> _Work to complete_: Some of the lines below need repeating. Reproduce exactly those between the lines holding "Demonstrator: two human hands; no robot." and "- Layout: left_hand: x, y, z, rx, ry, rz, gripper", inclusive.

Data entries
+ + + + + + +

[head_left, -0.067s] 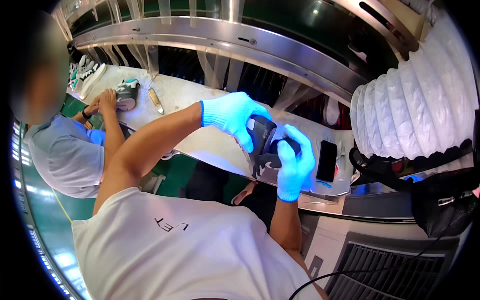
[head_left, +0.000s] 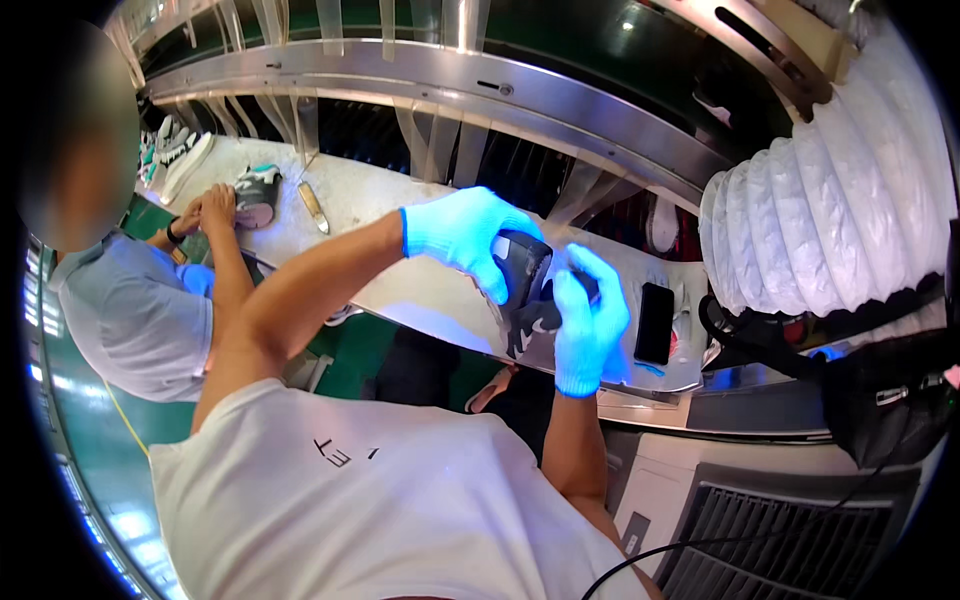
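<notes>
A dark grey and black shoe point(head_left: 523, 268) is held up above the worktable, in front of my chest. My left hand point(head_left: 468, 238), in a knit glove that looks light blue under the lamp, wraps round the shoe from the left, thumb on the near side. On the other side, my gloved right hand point(head_left: 592, 322) has its fingers closed on the dark edge of the same shoe. The gloves hide part of the shoe.
A black phone point(head_left: 655, 323) lies on the worktable point(head_left: 400, 285), right of my hands. Beyond are a metal rail point(head_left: 440, 78) and clear hanging strips. A ribbed white duct point(head_left: 820, 200) and black bag point(head_left: 885, 395) stand right. At left, a co-worker handles a grey shoe point(head_left: 257, 195) near a wooden-handled tool point(head_left: 313, 207).
My right hand has shifted slightly at the shoe, and less of the dark part beside its fingers shows. The left hand keeps its hold.
</notes>
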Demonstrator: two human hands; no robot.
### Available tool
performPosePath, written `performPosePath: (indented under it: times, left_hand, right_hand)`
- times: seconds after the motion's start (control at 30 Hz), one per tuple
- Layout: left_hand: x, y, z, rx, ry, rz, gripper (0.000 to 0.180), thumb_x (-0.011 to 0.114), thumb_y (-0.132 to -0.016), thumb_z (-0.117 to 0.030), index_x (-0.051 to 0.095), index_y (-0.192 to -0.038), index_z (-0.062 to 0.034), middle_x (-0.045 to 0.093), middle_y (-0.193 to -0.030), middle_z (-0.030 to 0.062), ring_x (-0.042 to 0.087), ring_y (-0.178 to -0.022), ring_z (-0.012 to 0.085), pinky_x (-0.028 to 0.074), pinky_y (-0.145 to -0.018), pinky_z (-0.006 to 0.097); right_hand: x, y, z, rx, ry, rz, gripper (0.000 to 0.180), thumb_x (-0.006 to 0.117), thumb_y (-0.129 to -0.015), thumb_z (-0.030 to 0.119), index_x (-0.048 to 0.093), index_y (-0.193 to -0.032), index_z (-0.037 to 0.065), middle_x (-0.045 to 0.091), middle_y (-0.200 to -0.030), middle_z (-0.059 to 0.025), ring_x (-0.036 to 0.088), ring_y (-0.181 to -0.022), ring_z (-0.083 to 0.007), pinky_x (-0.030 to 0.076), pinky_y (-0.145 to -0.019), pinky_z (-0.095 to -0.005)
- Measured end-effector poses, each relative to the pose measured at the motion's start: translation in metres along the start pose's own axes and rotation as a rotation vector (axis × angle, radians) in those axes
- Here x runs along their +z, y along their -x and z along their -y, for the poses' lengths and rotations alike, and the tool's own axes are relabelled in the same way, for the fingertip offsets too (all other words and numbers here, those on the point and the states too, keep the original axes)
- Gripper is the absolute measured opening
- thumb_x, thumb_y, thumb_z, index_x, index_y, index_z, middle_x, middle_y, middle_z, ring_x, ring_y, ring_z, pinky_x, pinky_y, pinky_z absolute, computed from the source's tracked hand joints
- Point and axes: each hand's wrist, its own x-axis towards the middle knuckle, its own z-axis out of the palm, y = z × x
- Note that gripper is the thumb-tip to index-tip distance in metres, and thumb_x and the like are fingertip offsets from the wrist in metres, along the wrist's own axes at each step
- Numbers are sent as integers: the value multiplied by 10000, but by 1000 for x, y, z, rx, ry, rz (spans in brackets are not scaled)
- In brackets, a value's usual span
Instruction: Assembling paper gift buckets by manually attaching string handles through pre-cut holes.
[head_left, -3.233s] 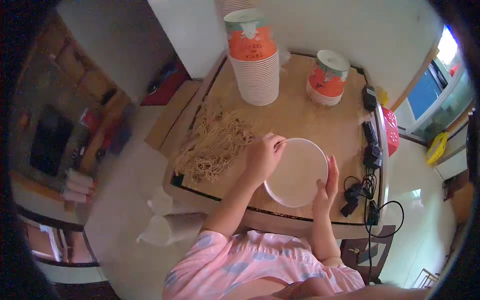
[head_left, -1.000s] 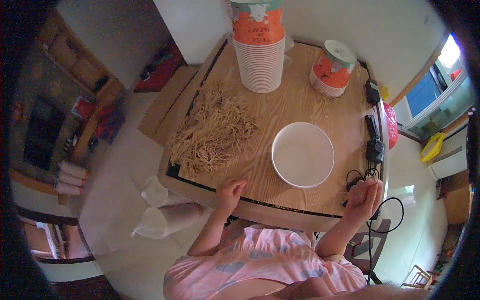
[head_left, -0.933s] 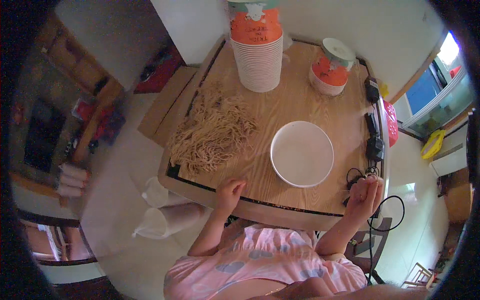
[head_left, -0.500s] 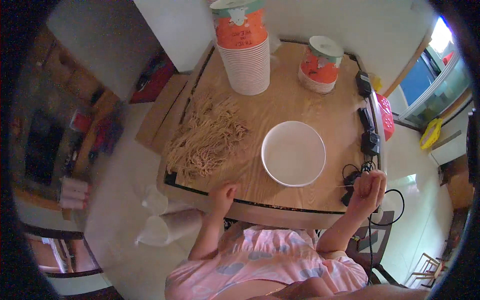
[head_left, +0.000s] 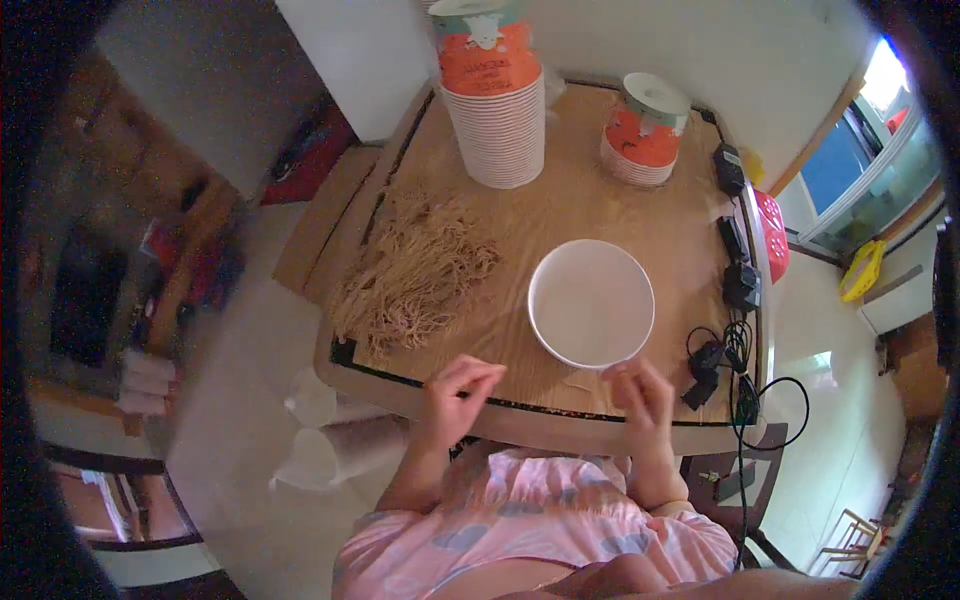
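Note:
Above the table's front edge, my left hand (head_left: 463, 392) is closed in a pinch. What its fingertips hold, if anything, is too small to make out. My right hand (head_left: 642, 392) is curled shut just below the near rim of a round white paper tub (head_left: 592, 302), and it is slightly blurred. Whether it touches the rim I cannot tell. A faint thin line shows on the tabletop left of my right hand. The tub stands mouth up, with nothing visible inside. A loose heap of tan strings (head_left: 420, 270) lies beyond my left hand.
A tall stack of paper tubs (head_left: 500, 135) stands at the back of the wooden table (head_left: 560, 205). To its right is a shorter stack (head_left: 640, 150), orange and green. Black adapters (head_left: 741, 287) and coiled cables (head_left: 738, 345) line the right edge, beside a red plastic item (head_left: 770, 235).
My right hand has come left from the cables to the tub's near rim. My left hand has shifted slightly right and up, with its fingers now pointing toward the right hand.

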Motion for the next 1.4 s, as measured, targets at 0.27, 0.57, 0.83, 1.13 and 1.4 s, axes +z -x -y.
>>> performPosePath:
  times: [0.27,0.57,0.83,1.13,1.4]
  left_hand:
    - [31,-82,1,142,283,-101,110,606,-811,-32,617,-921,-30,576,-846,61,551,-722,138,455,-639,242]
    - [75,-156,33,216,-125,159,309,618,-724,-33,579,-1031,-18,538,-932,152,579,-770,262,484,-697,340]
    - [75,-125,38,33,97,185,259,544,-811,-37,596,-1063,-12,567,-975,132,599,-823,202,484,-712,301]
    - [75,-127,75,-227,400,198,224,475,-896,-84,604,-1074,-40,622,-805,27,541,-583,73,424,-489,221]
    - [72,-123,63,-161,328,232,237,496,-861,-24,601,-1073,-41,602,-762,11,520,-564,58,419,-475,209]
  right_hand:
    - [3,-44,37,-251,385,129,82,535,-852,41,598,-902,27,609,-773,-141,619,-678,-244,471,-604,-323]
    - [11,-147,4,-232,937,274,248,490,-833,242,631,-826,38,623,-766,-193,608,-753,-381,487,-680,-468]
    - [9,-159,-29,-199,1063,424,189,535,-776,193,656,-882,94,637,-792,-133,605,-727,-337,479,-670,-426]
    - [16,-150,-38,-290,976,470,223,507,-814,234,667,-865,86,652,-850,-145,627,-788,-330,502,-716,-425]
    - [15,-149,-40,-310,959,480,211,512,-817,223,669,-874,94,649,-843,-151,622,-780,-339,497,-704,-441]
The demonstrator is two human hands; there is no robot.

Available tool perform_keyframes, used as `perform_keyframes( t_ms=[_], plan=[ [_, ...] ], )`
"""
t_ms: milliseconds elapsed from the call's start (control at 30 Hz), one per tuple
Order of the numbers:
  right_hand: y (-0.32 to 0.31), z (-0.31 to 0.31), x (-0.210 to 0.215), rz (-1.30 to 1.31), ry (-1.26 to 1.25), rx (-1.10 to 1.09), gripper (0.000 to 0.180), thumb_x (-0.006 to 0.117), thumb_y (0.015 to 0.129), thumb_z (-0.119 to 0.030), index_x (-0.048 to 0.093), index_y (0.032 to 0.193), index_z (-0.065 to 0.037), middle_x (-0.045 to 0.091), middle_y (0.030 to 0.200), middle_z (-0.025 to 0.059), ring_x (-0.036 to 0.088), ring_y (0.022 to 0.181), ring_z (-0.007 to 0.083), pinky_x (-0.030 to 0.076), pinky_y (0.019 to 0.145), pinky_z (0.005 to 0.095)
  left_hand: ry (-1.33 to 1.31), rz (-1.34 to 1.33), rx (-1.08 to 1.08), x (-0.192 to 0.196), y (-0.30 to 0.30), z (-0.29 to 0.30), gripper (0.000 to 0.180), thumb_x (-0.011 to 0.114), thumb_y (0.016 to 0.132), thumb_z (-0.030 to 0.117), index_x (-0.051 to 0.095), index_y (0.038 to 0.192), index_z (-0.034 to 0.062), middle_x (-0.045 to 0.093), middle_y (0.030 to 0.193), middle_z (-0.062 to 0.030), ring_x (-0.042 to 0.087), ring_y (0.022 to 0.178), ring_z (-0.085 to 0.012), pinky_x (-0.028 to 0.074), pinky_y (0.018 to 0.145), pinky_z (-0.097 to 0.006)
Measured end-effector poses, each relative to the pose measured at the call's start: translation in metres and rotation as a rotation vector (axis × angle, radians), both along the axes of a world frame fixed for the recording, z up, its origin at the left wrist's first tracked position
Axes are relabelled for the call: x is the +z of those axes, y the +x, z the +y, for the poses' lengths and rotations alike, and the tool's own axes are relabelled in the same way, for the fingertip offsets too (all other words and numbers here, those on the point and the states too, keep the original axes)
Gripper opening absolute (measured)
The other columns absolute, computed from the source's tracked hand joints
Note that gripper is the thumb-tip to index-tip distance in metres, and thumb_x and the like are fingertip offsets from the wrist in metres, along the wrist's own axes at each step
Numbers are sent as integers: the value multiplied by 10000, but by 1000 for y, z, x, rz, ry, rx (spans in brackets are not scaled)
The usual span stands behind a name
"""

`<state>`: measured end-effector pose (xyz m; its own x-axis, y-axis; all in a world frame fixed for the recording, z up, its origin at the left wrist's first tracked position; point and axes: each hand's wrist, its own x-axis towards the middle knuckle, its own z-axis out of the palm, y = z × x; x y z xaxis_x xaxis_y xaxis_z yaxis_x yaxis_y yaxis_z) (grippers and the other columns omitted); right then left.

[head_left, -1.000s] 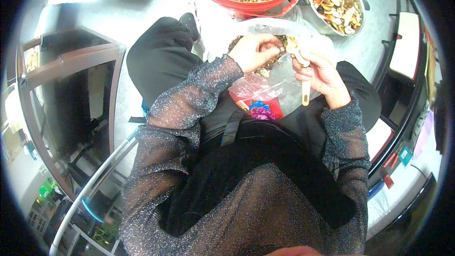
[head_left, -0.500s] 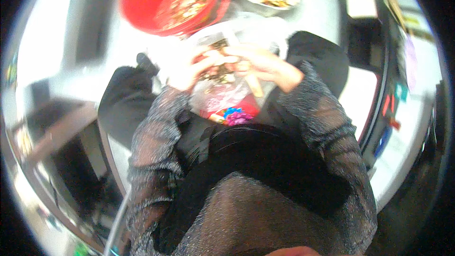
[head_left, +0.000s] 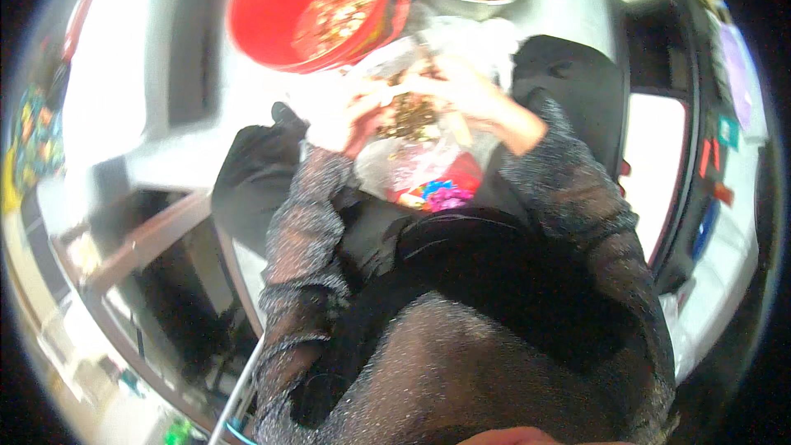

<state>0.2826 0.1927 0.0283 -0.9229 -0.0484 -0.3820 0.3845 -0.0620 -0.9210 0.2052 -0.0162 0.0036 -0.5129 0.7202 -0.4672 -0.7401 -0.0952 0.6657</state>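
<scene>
Over my lap, my left hand [head_left: 353, 119] and my right hand [head_left: 471, 97] meet with bent fingers. Bright light washes them out, so whatever small thing they pinch cannot be made out. A pale, stick-like piece, perhaps a handle, [head_left: 460, 128] shows below my right hand. Beneath both hands, a heap of brown and pale scraps [head_left: 408, 118] lies in a clear plastic bag [head_left: 381, 166] spread between my thighs. At its near end is a red, blue and purple printed patch [head_left: 449, 194].
A red bucket [head_left: 257, 12] with pale and reddish pieces inside stands ahead to the left. Beyond my hands on the right is a metal bowl [head_left: 470, 10] heaped with brown and cream pieces. A brown wooden frame [head_left: 156, 239] stands on my left, a dark-edged white unit [head_left: 659, 169] on my right.
The whole view has shifted, so my body and the containers appear a little farther right. My hands stay together over the scraps, with the fingers slightly moved.
</scene>
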Motion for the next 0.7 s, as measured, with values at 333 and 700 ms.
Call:
perform_keyframes(
  t_ms=[333,700],
  plan=[
    [5,8,11,-28,-178,-130,264,536,912,-174,549,1118,-10,584,800,16,404,559,32,337,497,176,269,-272,23,9,0,7,210,567,879,77,555,1064,-21,610,903,-116,615,796,-194,531,711,-316],
    [4,-11,8,151,163,-139,406,702,810,-166,526,1138,-3,570,840,-1,522,773,60,445,646,205,164,-179,-22,5,2,5,239,543,886,84,503,1097,-19,613,922,-133,629,809,-212,536,726,-330]
  ],
)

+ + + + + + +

> _Result_:
Demonstrator: two human hands; no robot.
### Available tool
performPosePath, written `performPosePath: (indented under it: times, left_hand, right_hand)`
- times: seconds after the motion's start (control at 30 Hz), one per tuple
- Layout: left_hand: x, y, z, rx, ry, rz, gripper (0.000 to 0.180), thumb_x (-0.011 to 0.114), thumb_y (-0.132 to -0.016), thumb_z (-0.117 to 0.030), index_x (-0.051 to 0.095), index_y (-0.192 to -0.038), index_z (-0.062 to 0.034), middle_x (-0.045 to 0.093), middle_y (-0.193 to -0.030), middle_z (-0.030 to 0.062), ring_x (-0.042 to 0.087), ring_y (-0.178 to -0.022), ring_z (-0.012 to 0.085), pinky_x (-0.028 to 0.074), pinky_y (-0.145 to -0.018), pinky_z (-0.006 to 0.097); right_hand: x, y, z, rx, ry, rz, gripper (0.000 to 0.180), thumb_x (-0.006 to 0.117), thumb_y (-0.129 to -0.015), thumb_z (-0.030 to 0.119), index_x (-0.048 to 0.093), index_y (-0.193 to -0.032), index_z (-0.037 to 0.065), middle_x (-0.045 to 0.091), middle_y (-0.200 to -0.030), middle_z (-0.059 to 0.025), ring_x (-0.036 to 0.088), ring_y (-0.181 to -0.022), ring_z (-0.083 to 0.007), pinky_x (-0.030 to 0.076), pinky_y (-0.145 to -0.019), pinky_z (-0.095 to -0.005)

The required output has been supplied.